* PROBLEM: Return precisely the opening lines of the listing below, ending with the line that contains "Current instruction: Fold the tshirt".

* EXERCISE DATA:
==============================
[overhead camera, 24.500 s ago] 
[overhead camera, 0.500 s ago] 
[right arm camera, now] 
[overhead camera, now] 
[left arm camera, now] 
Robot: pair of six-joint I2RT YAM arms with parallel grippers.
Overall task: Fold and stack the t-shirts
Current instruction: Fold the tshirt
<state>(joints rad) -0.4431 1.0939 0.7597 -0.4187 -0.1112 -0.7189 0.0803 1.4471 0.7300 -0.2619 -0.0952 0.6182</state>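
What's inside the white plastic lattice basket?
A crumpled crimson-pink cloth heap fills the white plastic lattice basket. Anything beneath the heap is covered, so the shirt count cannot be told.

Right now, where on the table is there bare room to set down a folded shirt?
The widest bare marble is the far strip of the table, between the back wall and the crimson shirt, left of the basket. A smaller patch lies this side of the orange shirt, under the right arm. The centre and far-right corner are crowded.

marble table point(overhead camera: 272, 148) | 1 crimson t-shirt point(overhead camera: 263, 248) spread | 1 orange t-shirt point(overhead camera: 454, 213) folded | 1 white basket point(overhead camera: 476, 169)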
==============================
* ANSWER FOR THE TASK:
[overhead camera, 24.500 s ago] 
[overhead camera, 0.500 s ago] 
[right arm camera, now] 
[overhead camera, now] 
[left arm camera, now] 
Robot: pair of six-joint I2RT YAM arms with parallel grippers.
Overall task: Fold and stack the t-shirts
Current instruction: Fold the tshirt

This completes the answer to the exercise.